Der Brexit spielt auch für die (Lizenz-)Vertragsgestaltung eine erhebliche Rolle, zum Beispiel bei der Definition des Lizenzgebietes. Denn sofern bestehende Lizenzverträge von der „Europäischen Union“ sprechen, kann dies zu Problemen führen, wenn es nach einem Brexit zum Streit darüber kommt, ob auch weiterhin eine Lizenz für das Vereinigte Königreich besteht oder nicht. Auch lizenzvertragliche Bestimmungen zu Steuern, Zöllen und der Einhaltung regulatorischer Vorgaben bedürfen im Zuge eines Brexit gegebenenfalls der Überarbeitung. Schließlich sollte in Zukunft bei der Wahl des anwendbaren Rechts und des Gerichtsstandes die Möglichkeit eines zukünftigen Wegfalls prozessualer Erleichterungen bei der Anerkennung und Vollstreckung von Urteilen im Verhältnis EU/Vereinigtes Königreich (s.o) berücksichtigt werden.

Nach dem Grundsatz der Erschöpfung kann ein urheberrechtlich oder durch eine Marke, ein Design (Geschmacksmuster) oder Patent geschütztes Produkt, das einmal mit Zustimmung des Rechteinhabers in der EU oder dem EWR in den Verkehr ge­bracht worden ist, in allen Mitgliedstaaten frei weitervertrieben werden. Die Verbietungsrechte des Inhabers sind mit dem erstmaligen Inverkehrbringen „erschöpft“. Dieser Grundsatz gilt jedoch nur unter den EU- und EWR-Mitgliedstaaten, im Falle eines Brexit also nicht mehr für das Vereinigte Königreich, sofern es nicht im Zuge seines EU-Austritts gleichzeitig dem EWR beitritt oder Sonderbedingungen über den freien Warenverkehr mit der EU aushandelt.
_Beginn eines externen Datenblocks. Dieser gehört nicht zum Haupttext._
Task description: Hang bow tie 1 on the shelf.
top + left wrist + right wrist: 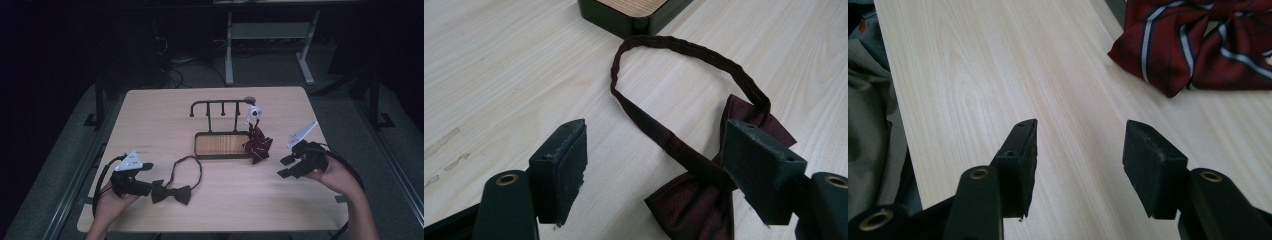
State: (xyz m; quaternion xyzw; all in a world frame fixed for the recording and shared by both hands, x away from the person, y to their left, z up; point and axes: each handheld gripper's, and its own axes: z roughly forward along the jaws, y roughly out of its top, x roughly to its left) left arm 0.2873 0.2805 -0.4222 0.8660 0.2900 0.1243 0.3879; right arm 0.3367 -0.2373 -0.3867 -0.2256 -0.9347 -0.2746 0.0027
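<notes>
The dark bow tie [171, 193] was laid flat on the counter [150, 125] near its front left, just right of the left gripper [145, 177]; its long axis ran left-right, its strap loop [684, 50] reaching toward the rack tray [221, 145]; the left gripper was clearly the nearer; its jaws were spread wide, the bow's near wing lying between them, nothing pinched; the right gripper [287, 166] was held well apart, jaws spread and empty, beside the striped tie [1198, 45].

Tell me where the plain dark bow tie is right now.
In the high view the bow tie lies flat on the table at front left, just right of the left claw, its neck loop reaching toward the rack's wooden tray.
</notes>
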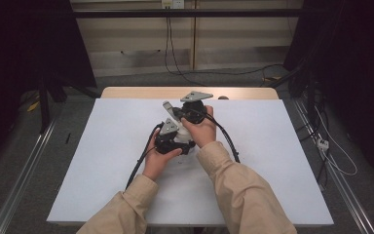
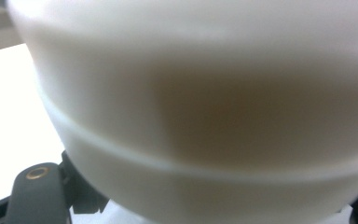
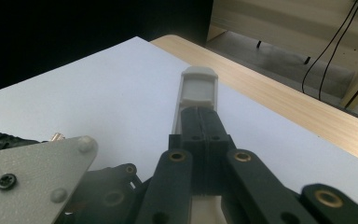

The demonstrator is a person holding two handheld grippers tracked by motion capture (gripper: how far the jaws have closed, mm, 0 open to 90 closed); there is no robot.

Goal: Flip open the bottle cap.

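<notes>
Resting near the middle of the white table (image 1: 102, 161), a white container (image 2: 205, 116) is pinched by the left gripper (image 1: 175, 142). Just behind it, the right gripper (image 1: 171, 110) is held with its jaws pressed together on a thin grey-capped white piece (image 3: 196, 91). Both grippers are held close together, almost touching.

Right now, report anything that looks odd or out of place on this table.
Nothing spilled or damaged. The left tongs clamp a white rounded plastic container held very close to their camera; the right tongs pinch a flat grey-white plastic piece above the white table.
</notes>
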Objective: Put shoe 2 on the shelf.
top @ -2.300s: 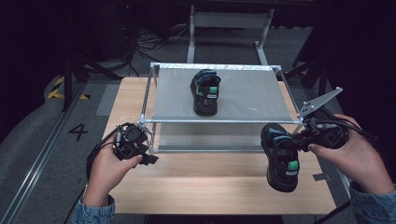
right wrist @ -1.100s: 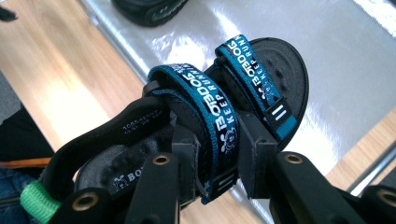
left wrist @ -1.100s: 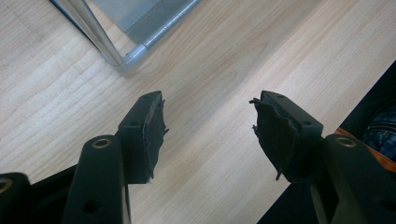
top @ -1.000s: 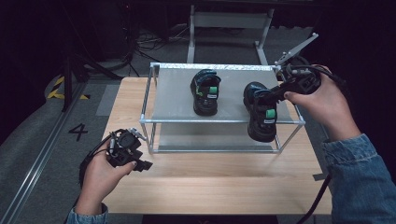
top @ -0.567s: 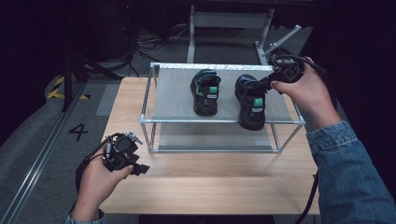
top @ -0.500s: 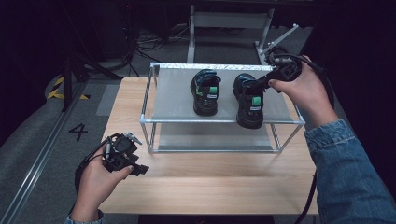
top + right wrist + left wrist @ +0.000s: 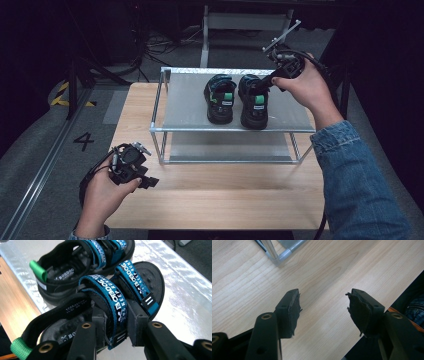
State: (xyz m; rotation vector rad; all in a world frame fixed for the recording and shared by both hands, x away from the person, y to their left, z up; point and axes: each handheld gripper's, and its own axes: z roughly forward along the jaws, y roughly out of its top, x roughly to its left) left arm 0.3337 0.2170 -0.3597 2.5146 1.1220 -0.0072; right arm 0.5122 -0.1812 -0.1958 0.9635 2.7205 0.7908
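Right tongs (image 7: pixel 115 332) clamped on sandal (image 7: pixel 105 312) strap, top shelf (image 7: pixel 190 100).

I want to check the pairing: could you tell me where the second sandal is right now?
In the high view, the second sandal sits on the rack's top shelf, right of the first sandal, its strap gripped by the right tongs.

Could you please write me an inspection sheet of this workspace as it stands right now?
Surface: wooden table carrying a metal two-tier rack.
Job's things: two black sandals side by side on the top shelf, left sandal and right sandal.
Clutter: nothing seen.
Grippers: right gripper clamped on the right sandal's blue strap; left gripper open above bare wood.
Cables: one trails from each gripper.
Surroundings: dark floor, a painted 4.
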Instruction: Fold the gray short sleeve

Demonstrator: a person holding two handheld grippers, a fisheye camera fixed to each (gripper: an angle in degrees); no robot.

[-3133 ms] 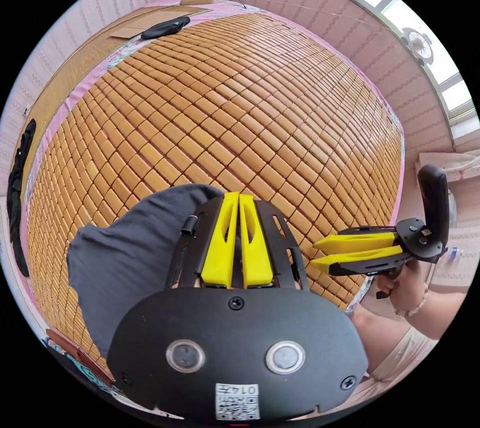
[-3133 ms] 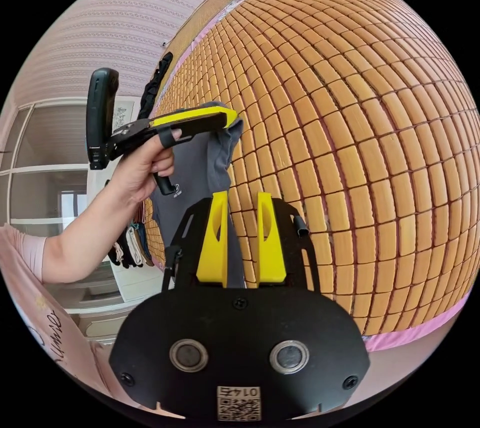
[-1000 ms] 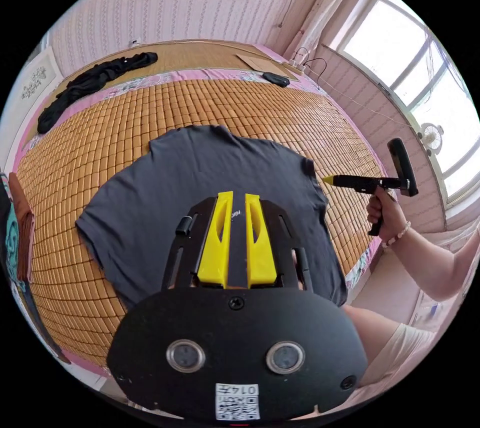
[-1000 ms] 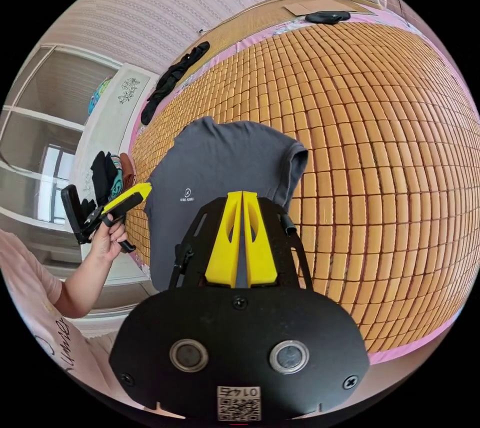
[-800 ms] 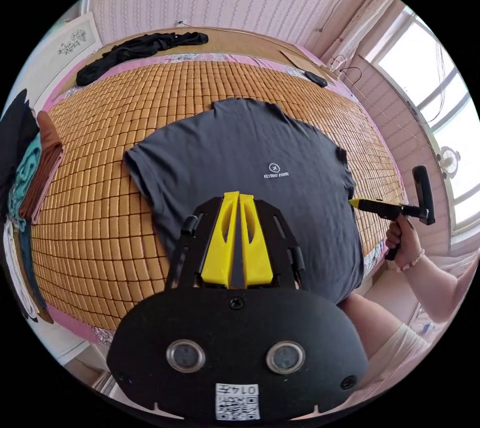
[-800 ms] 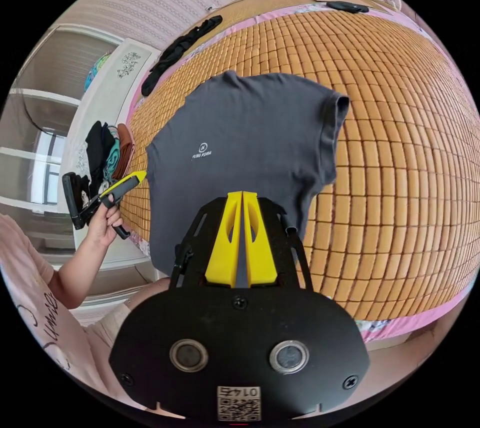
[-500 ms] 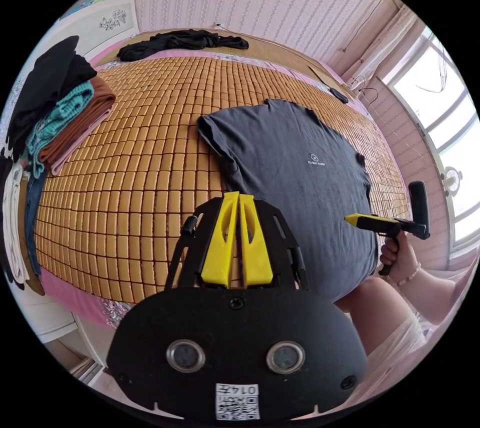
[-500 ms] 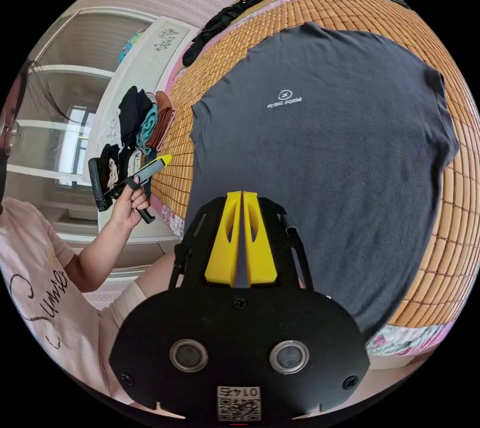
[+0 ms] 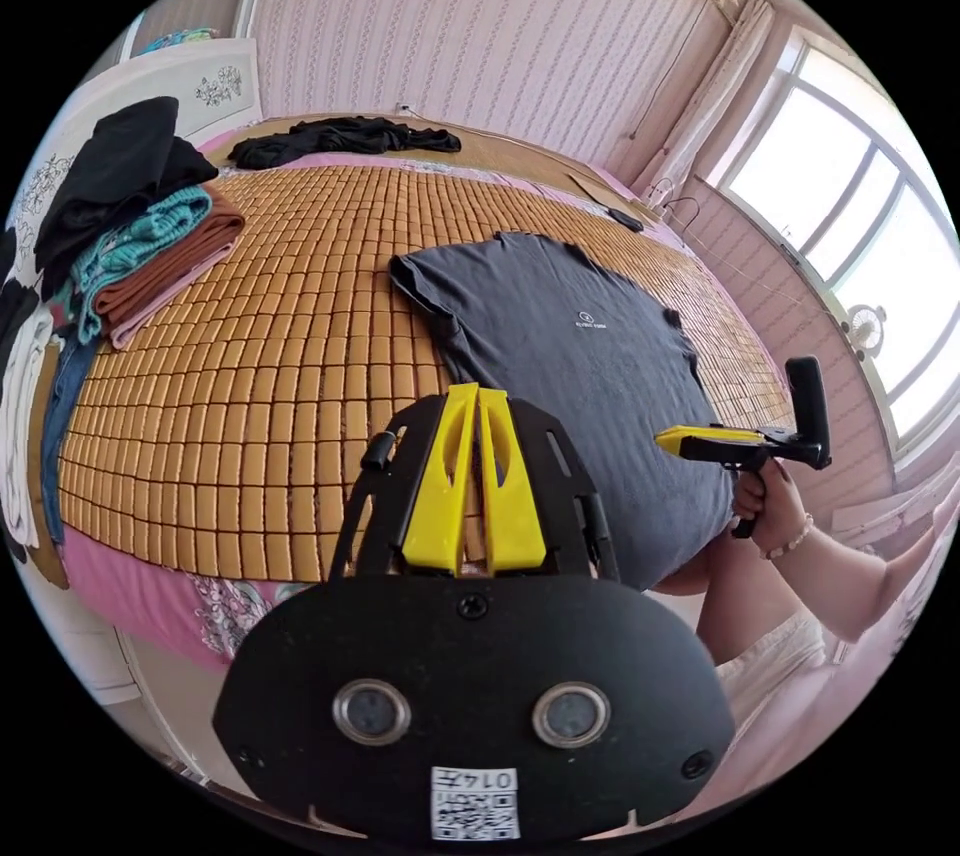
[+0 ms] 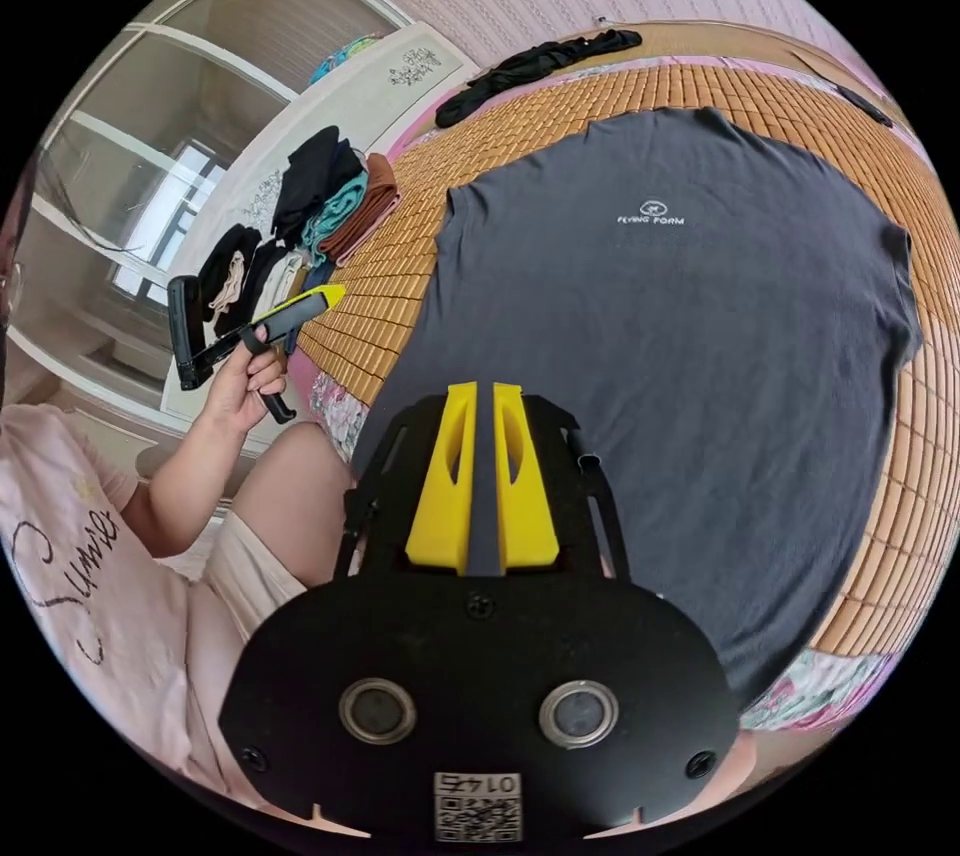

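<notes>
In the left gripper view, my left gripper [image 9: 476, 396] sits low in the middle with its two yellow jaws pressed together and nothing between them, held over the near edge of the bed above the bamboo mat [image 9: 290, 326]. The gray short-sleeve T-shirt [image 9: 580, 366] lies spread flat on that mat, front up with a small white chest logo, one sleeve pointing toward the middle of the mat and the hem draped over the near edge of the bed by my knee. My right gripper [image 9: 672, 441] comes in from the side, gripped by my right hand [image 9: 765, 501], its yellow jaws clenched and empty, hovering just above the hem side of the shirt; I cannot tell whether it touches the cloth. A stack of folded clothes [image 9: 140, 236] sits at the mat's far side, and a black garment [image 9: 340, 138] lies near the pink striped wall [image 9: 480, 26]. A window [image 9: 860, 256] shows beyond the shirt. In the right gripper view, the right gripper [image 10: 477, 396] rides above the lower part of the gray T-shirt [image 10: 690, 316], its jaws nearly together with a thin gap and gripping nothing. The shirt covers much of the mat [image 10: 400, 266], neckline away from me, hem toward me. My left hand [image 10: 240, 386] holds the left gripper [image 10: 328, 295] off the shirt, beside the bed edge, jaws closed and empty, with the clothes stack [image 10: 330, 186] behind it.
</notes>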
Das bedeutet, dass nach dem Brexit die EU-Einfuhr von Waren, die von dem oder mit Zustimmung des Schutzrechtsinhabers in dem Vereinigten Königreich auf den Markt gebracht wurden, von dem Schutzrechtsinhaber aufgrund nationaler Patente oder Marken oder einer Unionsmarke verhindert werden kann. Umgekehrt kann der Schutzrechtsinhaber aber auch die Einfuhr von Waren in das Vereinigte Königreich verhindern, selbst wenn die Waren zuvor von ihm oder mit seiner Zustimmung in der EU auf den Markt gebracht wurden.

Fazit

Ein Austritt des Vereinigten Königreichs aus der Europäischen Union wird weitreichende Folgen auch auf dem Gebiet des gewerblichen Rechtsschutzes haben. Einzelheiten werden sich aber erst im Zuge der Austrittsverhandlungen zwischen der EU und dem Vereinigten Königreich zeigen. Wir werden die Entwicklungen weiter verfolgen und zu gegebener Zeit über wichtige Ergebnisse und Handlungsoptionen für Schutzrechtsinhaber informieren.